WHAT YOU WILL DO
Check the lines of the listing below for the word "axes", and state only how many have it.
::::::::::
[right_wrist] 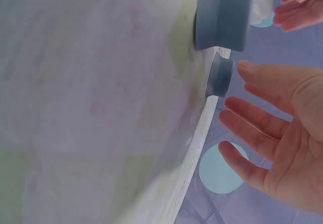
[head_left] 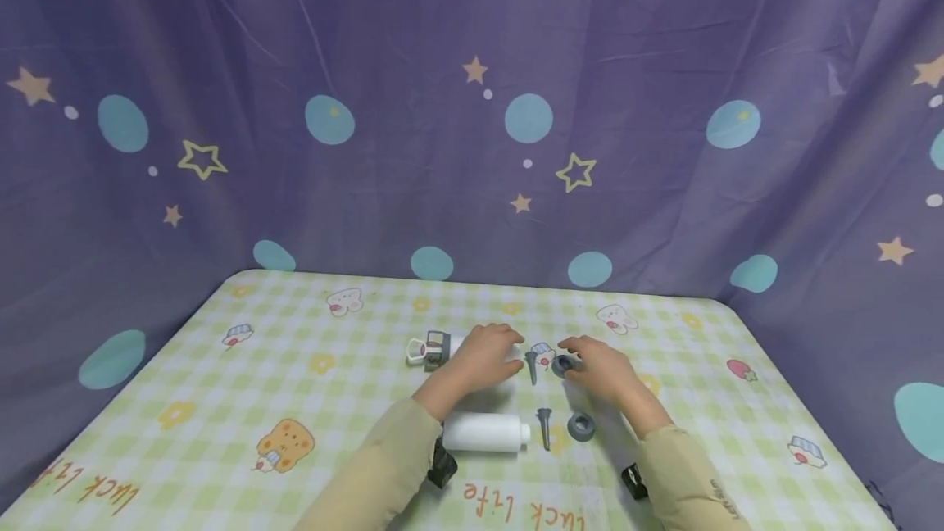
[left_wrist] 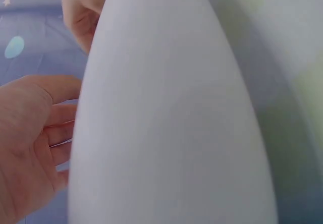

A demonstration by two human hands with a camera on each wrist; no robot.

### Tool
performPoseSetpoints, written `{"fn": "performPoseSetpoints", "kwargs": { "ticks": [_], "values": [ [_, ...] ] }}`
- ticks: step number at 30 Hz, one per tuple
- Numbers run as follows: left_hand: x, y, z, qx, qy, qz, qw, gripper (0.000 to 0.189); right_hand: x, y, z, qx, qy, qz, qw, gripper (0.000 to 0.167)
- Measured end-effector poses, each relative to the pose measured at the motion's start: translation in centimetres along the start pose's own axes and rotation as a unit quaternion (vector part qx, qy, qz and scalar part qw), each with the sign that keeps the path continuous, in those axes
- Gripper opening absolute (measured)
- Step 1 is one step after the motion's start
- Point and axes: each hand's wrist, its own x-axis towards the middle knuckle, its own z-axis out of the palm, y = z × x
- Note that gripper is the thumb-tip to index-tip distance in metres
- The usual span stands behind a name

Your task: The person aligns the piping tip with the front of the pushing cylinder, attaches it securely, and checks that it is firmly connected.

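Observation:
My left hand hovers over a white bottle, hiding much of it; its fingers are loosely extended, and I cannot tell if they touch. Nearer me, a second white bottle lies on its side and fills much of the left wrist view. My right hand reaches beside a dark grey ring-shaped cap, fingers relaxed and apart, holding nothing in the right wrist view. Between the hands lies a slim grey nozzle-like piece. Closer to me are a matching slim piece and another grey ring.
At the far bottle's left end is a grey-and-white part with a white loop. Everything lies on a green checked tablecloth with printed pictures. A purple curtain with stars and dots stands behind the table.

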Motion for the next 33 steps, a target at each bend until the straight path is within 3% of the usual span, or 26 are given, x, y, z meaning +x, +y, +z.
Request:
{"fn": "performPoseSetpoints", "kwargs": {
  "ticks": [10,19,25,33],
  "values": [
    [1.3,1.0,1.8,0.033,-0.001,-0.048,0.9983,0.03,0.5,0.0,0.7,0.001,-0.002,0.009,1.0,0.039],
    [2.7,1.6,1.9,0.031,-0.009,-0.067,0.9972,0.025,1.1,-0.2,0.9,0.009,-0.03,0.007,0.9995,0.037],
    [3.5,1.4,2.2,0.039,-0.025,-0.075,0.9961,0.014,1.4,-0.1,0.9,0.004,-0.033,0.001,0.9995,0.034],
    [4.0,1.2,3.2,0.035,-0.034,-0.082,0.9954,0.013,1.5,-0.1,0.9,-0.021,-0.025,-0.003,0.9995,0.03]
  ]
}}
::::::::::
ANSWER
2